Your goal => Go through the following data and transcribe exactly the stretch of lines from the one holding "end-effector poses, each" to the one holding "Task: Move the", both included.

---------- Data ----------

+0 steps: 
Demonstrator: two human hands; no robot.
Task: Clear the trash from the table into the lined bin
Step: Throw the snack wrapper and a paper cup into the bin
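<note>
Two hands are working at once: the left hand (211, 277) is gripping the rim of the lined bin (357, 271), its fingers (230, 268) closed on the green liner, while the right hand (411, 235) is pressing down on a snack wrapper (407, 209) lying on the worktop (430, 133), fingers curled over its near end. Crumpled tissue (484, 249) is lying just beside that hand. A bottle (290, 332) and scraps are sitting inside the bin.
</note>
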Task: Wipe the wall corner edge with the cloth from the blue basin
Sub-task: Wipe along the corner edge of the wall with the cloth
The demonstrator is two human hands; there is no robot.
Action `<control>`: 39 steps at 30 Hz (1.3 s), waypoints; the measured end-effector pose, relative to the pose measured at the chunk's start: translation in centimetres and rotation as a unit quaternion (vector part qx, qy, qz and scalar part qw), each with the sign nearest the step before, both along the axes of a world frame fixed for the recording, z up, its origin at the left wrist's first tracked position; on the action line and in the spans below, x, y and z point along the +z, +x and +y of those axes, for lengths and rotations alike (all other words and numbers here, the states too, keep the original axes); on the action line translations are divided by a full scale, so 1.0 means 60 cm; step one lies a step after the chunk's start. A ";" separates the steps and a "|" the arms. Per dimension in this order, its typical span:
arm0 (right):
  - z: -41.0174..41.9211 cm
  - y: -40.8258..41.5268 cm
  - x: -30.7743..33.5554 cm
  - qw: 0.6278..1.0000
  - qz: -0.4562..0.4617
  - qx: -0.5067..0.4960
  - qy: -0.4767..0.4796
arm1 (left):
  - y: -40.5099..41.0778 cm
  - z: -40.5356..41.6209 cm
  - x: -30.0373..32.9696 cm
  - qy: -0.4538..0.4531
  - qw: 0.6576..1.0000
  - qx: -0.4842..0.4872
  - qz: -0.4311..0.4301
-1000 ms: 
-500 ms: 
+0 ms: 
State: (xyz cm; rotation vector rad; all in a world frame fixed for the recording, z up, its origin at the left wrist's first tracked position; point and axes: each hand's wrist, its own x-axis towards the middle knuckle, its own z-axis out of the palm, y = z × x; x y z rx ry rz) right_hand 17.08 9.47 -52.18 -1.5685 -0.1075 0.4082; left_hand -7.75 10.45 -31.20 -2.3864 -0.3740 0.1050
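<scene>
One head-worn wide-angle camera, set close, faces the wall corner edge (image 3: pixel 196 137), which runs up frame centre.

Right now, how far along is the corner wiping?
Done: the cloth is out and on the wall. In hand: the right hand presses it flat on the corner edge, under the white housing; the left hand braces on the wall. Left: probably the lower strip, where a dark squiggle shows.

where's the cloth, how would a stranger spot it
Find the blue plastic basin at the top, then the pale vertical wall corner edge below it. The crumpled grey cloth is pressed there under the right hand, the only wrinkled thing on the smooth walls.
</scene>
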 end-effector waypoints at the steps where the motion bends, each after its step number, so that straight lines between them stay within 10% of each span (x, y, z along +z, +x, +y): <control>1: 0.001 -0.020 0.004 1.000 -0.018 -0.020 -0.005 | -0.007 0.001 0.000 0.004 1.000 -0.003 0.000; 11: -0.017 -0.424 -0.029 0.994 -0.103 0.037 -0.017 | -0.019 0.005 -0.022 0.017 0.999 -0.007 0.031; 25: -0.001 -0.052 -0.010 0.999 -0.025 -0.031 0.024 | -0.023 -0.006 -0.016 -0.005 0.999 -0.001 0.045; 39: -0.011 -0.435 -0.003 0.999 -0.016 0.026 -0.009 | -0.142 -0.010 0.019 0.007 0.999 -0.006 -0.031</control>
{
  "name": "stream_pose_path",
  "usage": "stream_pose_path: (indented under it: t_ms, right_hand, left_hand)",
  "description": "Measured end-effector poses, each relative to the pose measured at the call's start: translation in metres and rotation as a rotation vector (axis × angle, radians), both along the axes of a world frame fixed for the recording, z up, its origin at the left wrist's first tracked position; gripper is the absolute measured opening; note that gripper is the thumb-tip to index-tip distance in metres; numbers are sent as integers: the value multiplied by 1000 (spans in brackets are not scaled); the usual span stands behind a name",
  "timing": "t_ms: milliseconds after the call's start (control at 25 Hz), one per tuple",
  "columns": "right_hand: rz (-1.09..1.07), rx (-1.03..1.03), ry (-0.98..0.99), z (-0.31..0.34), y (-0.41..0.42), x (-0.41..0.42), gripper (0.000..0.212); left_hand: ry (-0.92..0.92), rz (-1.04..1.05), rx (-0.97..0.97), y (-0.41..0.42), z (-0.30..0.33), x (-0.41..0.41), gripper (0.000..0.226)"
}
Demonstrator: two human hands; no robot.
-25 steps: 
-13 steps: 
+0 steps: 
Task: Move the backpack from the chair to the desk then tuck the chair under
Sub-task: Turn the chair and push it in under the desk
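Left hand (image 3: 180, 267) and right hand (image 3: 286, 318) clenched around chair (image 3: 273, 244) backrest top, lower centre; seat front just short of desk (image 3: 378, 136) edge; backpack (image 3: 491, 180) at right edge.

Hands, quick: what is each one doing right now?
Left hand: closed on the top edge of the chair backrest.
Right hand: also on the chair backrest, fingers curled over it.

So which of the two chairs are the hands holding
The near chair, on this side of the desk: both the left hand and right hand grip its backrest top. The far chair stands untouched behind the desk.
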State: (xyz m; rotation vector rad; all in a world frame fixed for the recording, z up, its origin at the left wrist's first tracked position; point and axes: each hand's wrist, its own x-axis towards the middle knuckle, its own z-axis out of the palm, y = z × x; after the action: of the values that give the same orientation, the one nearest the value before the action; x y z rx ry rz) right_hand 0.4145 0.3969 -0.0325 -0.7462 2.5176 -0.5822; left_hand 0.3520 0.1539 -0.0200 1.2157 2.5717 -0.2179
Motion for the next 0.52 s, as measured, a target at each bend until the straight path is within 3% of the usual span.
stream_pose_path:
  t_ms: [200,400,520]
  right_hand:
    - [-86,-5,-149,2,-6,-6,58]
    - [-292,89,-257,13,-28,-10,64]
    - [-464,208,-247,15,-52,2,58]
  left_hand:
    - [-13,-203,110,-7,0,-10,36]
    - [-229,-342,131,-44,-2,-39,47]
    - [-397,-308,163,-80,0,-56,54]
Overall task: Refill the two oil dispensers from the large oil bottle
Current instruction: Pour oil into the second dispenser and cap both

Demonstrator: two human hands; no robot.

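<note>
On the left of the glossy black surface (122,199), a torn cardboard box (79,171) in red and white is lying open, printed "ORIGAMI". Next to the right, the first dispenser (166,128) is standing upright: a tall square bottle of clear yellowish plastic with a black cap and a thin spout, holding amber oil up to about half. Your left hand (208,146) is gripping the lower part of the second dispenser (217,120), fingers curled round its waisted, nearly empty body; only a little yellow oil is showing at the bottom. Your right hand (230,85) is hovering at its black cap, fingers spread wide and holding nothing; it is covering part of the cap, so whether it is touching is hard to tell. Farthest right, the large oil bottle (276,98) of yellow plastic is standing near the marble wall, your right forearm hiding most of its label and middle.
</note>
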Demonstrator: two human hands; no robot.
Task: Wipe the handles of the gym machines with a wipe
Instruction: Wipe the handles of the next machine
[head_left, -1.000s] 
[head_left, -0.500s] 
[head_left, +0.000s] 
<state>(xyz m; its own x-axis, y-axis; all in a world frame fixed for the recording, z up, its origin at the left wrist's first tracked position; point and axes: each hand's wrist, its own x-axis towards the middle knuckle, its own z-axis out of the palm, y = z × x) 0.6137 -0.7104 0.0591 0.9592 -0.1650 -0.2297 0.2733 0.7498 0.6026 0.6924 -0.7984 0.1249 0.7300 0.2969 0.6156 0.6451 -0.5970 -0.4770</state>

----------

Solution for this task =>
  "description": "Measured end-effector poses, each relative to the pose measured at the call's start: translation in metres and rotation as a rotation vector (axis × angle, radians), both along the axes of a world frame fixed for the recording, z up, its origin at the left wrist's first tracked position; gripper is the absolute measured opening; note that gripper is the thumb-tip to index-tip distance in metres; numbers are sent as integers: the value multiplied by 1000 (spans in brackets are not scaled); the usual span stands behind a name",
  "timing": "t_ms: milliseconds after the call's start (control at 25 Hz), one per tuple",
  "columns": "right_hand: rz (-1.09..1.07), rx (-1.03..1.03), ry (-0.98..0.99), z (-0.31..0.34), y (-0.41..0.42), x (-0.41..0.42), gripper (0.000..0.212); left_hand: ry (-0.92..0.92), rz (-1.04..1.05), rx (-0.97..0.97), y (-0.41..0.42), z (-0.30..0.33), x (-0.41..0.41), gripper (0.000..0.226)"
}
Demonstrator: two human hands; no robot.
-25 steps: 
-13 steps: 
+0 steps: 
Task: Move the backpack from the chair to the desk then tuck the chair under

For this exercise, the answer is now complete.